Em nenhuma outra canção isso fica mais evidente que em sua interpretação de País tropical, de Jorge Benjor. Nela, o clássico ufanista recebe um tratamento que acaba revelando a base ambígua da jactância nacionalista. Para começar, opta-se por uma levada “salseada”, mais cadenciada, relaxada. Na segunda vez em que a letra é cantada, Simonal suprime a última sílaba das palavras, cantando só o suficiente para que se lhes entenda o sentido: “Mó num patropi/ abençoá por Dê/ e boní por naturê”. O ufanismo, por excesso, atinge um tom quase paródico. é um exagero, mas não absurdo, dizer que essa sílaba que falta é a distância que sempre nos faltou para passar de “gigante pela própria natureza” a “teu futuro espelha essa grandeza”. Esse ufanismo incompleto, preguiçoso, é a graça em seu estado mais revelador: pois a falta de esforço é também a “desorganização geral”, “a falta de organização moral”, para usar termos de Mário de Andrade.
Voltemos à cena em que Simonal presta serviço militar.
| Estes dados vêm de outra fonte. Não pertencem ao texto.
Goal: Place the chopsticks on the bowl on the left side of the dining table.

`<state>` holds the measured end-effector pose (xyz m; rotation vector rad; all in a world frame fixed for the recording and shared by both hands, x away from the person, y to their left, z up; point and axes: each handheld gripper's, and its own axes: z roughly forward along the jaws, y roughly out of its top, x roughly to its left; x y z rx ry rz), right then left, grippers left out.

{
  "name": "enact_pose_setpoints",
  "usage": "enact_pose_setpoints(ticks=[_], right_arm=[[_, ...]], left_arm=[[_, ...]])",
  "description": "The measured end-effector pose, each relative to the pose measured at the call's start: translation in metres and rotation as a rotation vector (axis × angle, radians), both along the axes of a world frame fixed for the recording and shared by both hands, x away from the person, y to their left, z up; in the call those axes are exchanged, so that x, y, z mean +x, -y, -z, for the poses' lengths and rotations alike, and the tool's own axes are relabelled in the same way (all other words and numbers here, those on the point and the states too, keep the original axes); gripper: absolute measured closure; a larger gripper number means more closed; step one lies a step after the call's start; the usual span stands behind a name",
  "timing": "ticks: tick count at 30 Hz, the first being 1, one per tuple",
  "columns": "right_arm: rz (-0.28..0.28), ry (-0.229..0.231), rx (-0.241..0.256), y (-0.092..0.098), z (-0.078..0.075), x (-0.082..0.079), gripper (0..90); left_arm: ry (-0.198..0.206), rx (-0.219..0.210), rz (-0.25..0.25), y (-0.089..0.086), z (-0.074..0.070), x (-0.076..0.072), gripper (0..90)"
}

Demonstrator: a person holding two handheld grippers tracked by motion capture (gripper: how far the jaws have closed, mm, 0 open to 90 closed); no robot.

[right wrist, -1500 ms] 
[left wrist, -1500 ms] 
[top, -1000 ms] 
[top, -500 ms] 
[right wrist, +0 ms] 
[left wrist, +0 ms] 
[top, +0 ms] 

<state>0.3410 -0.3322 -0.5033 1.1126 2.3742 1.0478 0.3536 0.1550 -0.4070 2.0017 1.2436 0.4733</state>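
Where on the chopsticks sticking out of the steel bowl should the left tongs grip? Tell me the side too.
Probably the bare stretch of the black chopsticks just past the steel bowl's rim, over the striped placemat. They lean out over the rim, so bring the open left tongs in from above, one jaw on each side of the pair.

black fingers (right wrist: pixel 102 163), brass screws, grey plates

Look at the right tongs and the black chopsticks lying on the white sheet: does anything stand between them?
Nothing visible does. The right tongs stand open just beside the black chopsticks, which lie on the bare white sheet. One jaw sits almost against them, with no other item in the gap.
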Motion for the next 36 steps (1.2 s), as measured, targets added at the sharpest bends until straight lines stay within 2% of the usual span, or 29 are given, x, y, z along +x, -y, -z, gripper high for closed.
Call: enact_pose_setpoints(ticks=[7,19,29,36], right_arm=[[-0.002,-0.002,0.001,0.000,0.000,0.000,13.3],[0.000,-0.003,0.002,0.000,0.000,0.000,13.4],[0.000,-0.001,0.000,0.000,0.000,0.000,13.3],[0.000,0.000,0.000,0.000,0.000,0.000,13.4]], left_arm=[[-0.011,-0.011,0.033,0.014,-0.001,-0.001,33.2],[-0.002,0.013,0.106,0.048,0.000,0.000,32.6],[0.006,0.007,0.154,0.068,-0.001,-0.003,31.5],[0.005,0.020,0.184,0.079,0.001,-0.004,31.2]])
Essa história conhecemos bem. Ela é a do negro pobre, para o qual o serviço militar é obrigatório (pois, para os mais ricos ou bem relacionados, o serviço militar obrigatório não é obrigatório), para o qual, portanto, a lei é e não é a lei. Aqui reside o busílis: para os pretos e pobres a lei não afrouxa, e assim é verdadeiramente a lei; mas, se no mesmo momento ela, para os ricos, cede e concede, deixa de ser a lei. Se a mesma lei não é a mesma, ela se autoanula como lei, e assim é impossível, para quem desse modo a percebe, identificar-se com sua impessoalidade, sua universalidade.
O preto pobre, oprimido pela lei, quando ascende socialmente é apesar da lei, e não por causa dela, daí que, ao contrário, uma vez tornado rico, tende a passar ao outro lado da lei, e se identificar com o opressor.
Assim, resultante de um movimento dialético com a lei, a graça corre o risco de voltar a dialetizar com ela, revirando-se dessa vez em desgraça. é, parece-me, o que se passa no episódio do contador. Uma vez tendo ascendido socialmente, Simonal teria tido a sensação de que estava por cima da lei, já que antes estava por baixo dela. Considera então ter o direito de surrar seu contador, e convoca para essa tarefa os executores legais da ilegalidade, que são os agentes do DOPS.
É coerente. Para posicionar-se contra a ditadura, teria de reconhecê-la como um poder que se apoderou ilegitimamente da lei, impondo o arbítrio — mas como, se a lei, para pretos pobres como ele, sempre se apresentou como arbítrio? Na impossibilidade de reconhecer a lei como tal, isto é, como o que impede a divisão entre opressores e oprimidos, só lhe resta identificar-se com um dos polos da oposição; no caso, o dos opressores, posição que julgaria ter conquistado legitimamente, o que, na lógica ambígua da sociedade brasileira, deve querer dizer apesar da lei. O Brasil não é mesmo para amadores.